Soffriva di ascessi cerebrali e per guarire sarebbe stato sufficiente essere sottoposto a un’apposita terapia antibiotica. E invece quella patologia venne scambiata per un tumore e curata come tale. Un errore fatale ad avviso del gup del tribunale di Roma che, accogliendo la tesi della Procura capitolina, ha rinviato a giudizio sei medici dell’ospedale San Camillo. Tutti saranno processati con l’accusa di omicidio colposo per la morte di Michele Maria Scarano, il 52enne isernino deceduto il 30 aprile dello scorso anno, dopo un’agonia cominciata sei settimane prima: il 18 marzo.
Come riferisce il Corriere.it: «Solo a pochi giorni dalla disgrazia l’equipe medica – secondo il pm Pietro Pollidori – si è accorta di aver sbagliato la valutazione degli elementi raccolti nel corso degli esami. Un riconoscimento tardivo, inutile a scongiurare il decesso. A sedere sul banco degli imputati sarà innanzitutto Clara Leonetti, che avrebbe interpretato erroneamente le lesioni evidenziate dalla Tac. I suoi cinque colleghi – Salvatore D’Antonio, Marcello Ciccarelli, Claudio Perrone, Domenico Nervini e Mario Giuseppe Alma – non avrebbero disposto la risonanza magnetica richiesta dal neurochirurgo del primo ospedale dove Scarano era stato visitato».
Una vera e propria odissea quella vissuta dal 52enne che, all’epoca dei fatti, viveva a Isernia.

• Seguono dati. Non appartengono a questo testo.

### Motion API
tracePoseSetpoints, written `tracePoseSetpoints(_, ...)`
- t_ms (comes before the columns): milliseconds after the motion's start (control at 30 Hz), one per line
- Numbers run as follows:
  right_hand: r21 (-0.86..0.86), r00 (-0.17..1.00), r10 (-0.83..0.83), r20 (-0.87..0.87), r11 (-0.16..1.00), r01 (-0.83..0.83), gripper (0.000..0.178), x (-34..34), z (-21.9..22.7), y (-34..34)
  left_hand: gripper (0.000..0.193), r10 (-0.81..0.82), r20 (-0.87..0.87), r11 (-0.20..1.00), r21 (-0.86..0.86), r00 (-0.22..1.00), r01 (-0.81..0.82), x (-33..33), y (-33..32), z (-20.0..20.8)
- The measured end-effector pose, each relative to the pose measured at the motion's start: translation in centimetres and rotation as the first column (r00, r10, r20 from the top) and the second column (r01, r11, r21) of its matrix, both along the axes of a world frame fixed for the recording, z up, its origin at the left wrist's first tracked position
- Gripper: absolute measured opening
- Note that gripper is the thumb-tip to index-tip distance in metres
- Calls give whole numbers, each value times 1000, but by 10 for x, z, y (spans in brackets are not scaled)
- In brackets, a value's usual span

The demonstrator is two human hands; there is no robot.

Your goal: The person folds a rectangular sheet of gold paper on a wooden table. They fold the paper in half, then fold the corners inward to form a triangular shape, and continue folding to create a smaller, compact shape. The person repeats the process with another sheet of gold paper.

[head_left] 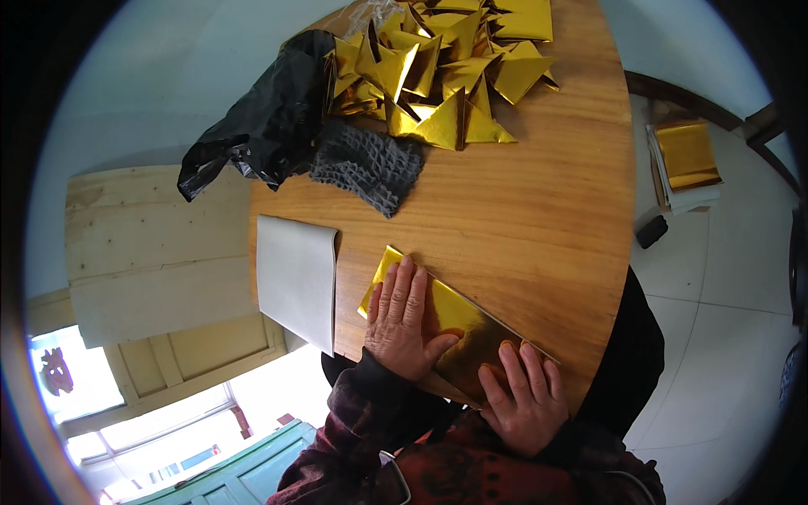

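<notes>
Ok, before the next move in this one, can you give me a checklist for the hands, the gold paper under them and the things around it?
1. Left hand flat on the rectangular, shiny gold foil paper: ok.
2. Right hand on the paper's right-hand end, fingers spread: ok.
3. Paper's near edge fully supported by the brown wooden table: cannot tell, partly hidden by hands and sleeves.
4. Flat grey rectangular sheet apart from the gold paper, to its left: ok.
5. Dark grey textured cloth away from both hands: ok.
6. Pile of pointed gold foil pieces at the table's far end, apart from the paper: ok.
</notes>
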State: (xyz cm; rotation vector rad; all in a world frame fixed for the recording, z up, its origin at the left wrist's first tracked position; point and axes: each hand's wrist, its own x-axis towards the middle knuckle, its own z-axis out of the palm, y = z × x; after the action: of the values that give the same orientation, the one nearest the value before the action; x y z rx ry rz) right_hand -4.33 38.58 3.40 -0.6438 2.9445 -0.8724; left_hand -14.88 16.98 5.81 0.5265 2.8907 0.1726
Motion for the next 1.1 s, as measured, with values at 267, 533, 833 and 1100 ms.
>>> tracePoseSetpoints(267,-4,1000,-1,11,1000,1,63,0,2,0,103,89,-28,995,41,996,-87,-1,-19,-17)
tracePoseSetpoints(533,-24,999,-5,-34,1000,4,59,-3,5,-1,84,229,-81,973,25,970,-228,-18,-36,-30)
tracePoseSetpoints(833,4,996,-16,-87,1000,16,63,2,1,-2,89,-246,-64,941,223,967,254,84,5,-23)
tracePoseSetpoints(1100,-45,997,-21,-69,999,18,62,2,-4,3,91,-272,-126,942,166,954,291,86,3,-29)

L’uomo si sottopose a una tac, disposta da neurologo del ‘Veneziale’ a cui si rivolse perché notò l’insorgere di problemi nel linguaggio. Subito dopo venne disposto il trasferimento del paziente al San Camillo dato che gli era stato diagnosticato un tumore al cervello.
Tuttavia il medico si premurò di non escludere altre malattie, indicando la necessità di sottoporre il paziente a una risonanza.
Arrivato nella capitale il 18 marzo, Scarano fino al 24 aprile venne curato come se avesse metastasi al cervello generate da un cancro ai polmoni. Il tentativo di debellare o quantomeno ridurre la presunta neoplasia causa effetti mortali, secondo l’accusa. In questo periodo infatti, stando al consulente della procura Luigi Cipolloni – riferisce ancora il Corriere.it -, gli ascessi si trasformano in pus, avvelenando l’intero organismo e rendendo disperate le condizioni del paziente. Soltanto all’ultimo i medici si accorsero che in realtà, le macchie evidenziate dalla Tac, erano ascessi e provarono a fornire una spiegazione ai parenti di Scarano, costituitisi parte civile, assistiti dall’avvocato Antonello Madeo.
In una conversazione registrata dai familiari, agli atti dell’inchiesta, un dottore diede una giustificazione il 24 aprile di un anno fa. Quel giorno disse: «Non era mai stato chiarito se quelle immagini fossero ascessi o tumore perché alla Tac sono uguali». Invece, ad avviso dell’accusa, sarebbe stato sufficiente sottoporre il 52enne ad esami più approfonditi e celeri per capire quale era davvero la patologia da cui era affetto e sottoporlo a una terapia adeguata.
Le indagini partirono subito dopo il decesso con l’apertura di un fascicolo da parte della Procura. Nel registro degli indagati finirono i sei medici che, in quei drammatici giorni, si occuparono del 52enne. Ora, esaminati gli elementi raccolti in oltre un anno di indagini, il Gup ha deciso che i professionisti dovranno essere processati per stabilire se realmente Michele Maria Scarano è stato vittima di un errore diagnostico.